From Table 13, one can conclude that the three approaches obtained lower results when compared to those obtained by the k-fold cross-validation. However, the decay of the proposed model was more moderate (from 98.61 to 70.24%) than that of VGG-16 (98.64 to 65.94%) and that in [22] (from 92.79 to 52.06%). This result suggests that LeukNet can generalise better than the methods in the literature. Thus, it can be concluded that this superior generalisation is due to the use of larger data and the precise definition of the convolutional neural network parameters as was conducted in this study.

5. Conclusions

This work presented a novel CNN architecture and training strategy to diagnose leukaemia in blood smear images. Several architectures, fine-tuning schemes and parameters were studied to define the proposed model. This allowed us to develop a model for diagnosis that is more precise and robust than the methods presented in current state-of-the-art works.

From the comparisons performed against previous studies, some conclusions may be drawn as to the computational leukaemia diagnosis from images. First, fine-tuning may be more efficient than off-the-shelf feature extraction. Second, CNNs with more representations through feature maps perform better in cross-dataset experiments. Furthermore, the choice of the fine-tuning technique is essential for the correct definition of CNN parameters. As for blood sample images belong to a different domain to those used to pre-train the layers, the adjusting of all of the layers is preferable.

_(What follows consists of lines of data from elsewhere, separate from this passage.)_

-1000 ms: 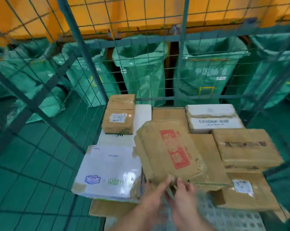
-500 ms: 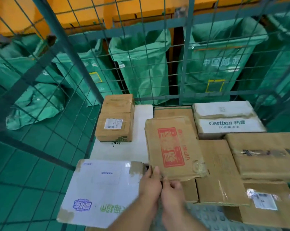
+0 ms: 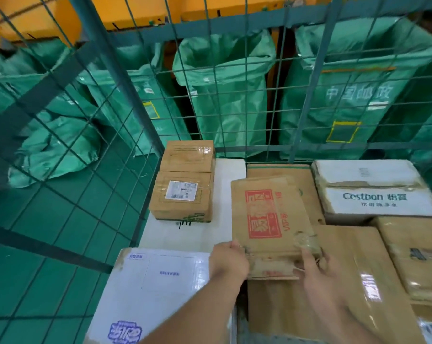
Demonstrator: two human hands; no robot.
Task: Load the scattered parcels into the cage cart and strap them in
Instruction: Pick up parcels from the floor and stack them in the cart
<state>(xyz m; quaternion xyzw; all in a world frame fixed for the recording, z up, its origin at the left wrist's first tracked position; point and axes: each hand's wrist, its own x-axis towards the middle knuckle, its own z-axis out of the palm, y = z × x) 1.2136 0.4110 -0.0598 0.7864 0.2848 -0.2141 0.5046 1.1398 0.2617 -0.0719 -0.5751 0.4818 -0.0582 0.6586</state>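
Note:
Inside the green cage cart lies a flat brown parcel with a red stamp, resting on other boxes. My left hand grips its near left corner. My right hand holds its near right edge, index finger pressed against the flap. A white parcel with blue print lies to the left of my hands. Two small brown boxes sit at the back left on a white box. A white Cestbon box stands at the back right.
Large brown cartons fill the cart's right side under and beside my right hand. Green mail sacks hang behind the mesh wall, under orange bins. The green tiled floor shows through the left mesh.
The red-stamped parcel has slid forward and settled flatter on the stack. My hands moved apart along its near edge, and the camera came closer.

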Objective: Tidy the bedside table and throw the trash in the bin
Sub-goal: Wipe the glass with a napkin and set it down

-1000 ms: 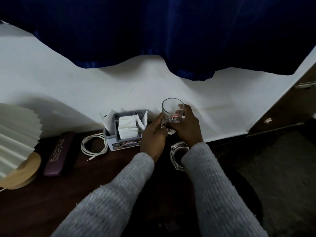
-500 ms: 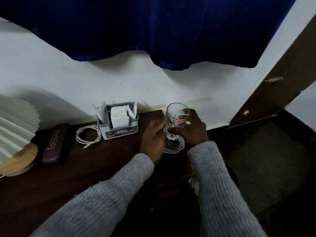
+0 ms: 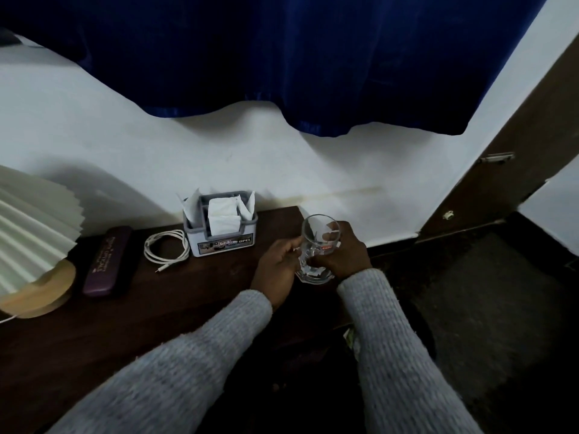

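Note:
A clear drinking glass (image 3: 320, 234) with a small red logo stands at the right end of the dark wooden bedside table (image 3: 194, 296). Its lower part seems to sit inside a second, faceted glass (image 3: 313, 275) that rests on the table. My right hand (image 3: 346, 255) wraps around the glass from the right. From the left, my left hand (image 3: 275, 267) pinches the glasses with its fingertips. Both arms are in grey knitted sleeves.
A grey tissue holder (image 3: 224, 234) with white tissues stands at the wall, beside a coiled white cable (image 3: 166, 249) and a dark purple case (image 3: 108, 261). A pleated lamp (image 3: 31, 230) stands far left. A blue curtain (image 3: 282, 57) hangs above. Dark floor (image 3: 485, 292) lies to the right.
The held glass has come down from mid-air onto the second glass on the table. Both hands have lowered with it, and the view has shifted right.

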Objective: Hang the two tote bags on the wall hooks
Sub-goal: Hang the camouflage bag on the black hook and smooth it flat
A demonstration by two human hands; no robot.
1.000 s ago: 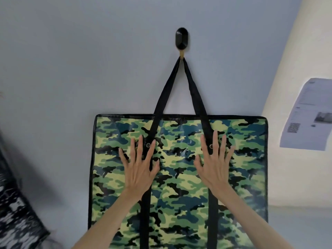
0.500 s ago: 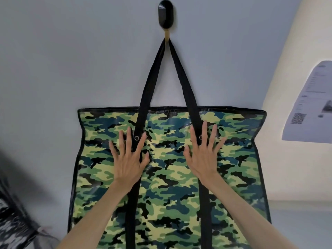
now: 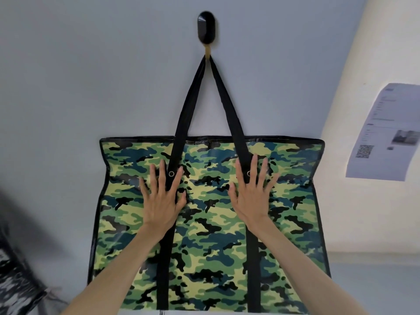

The use of the LODOCV evaluation demonstrated the need for more challenging experiments towards a better generalisation capability, allowing a model to perform satisfactorily even on an unseen dataset. New studies are needed to investigate the feature representations learned by LeukNet, when compared to pre-trained models or even handcrafted features. Future work may also investigate the use of generative adversarial networks in increasing data availability; particularly, these networks can generate heterogeneous images that sufficiently represent the original distribution. Finally, the evaluation of the computational results by additional experts would be crucial for the routine use of the proposed model.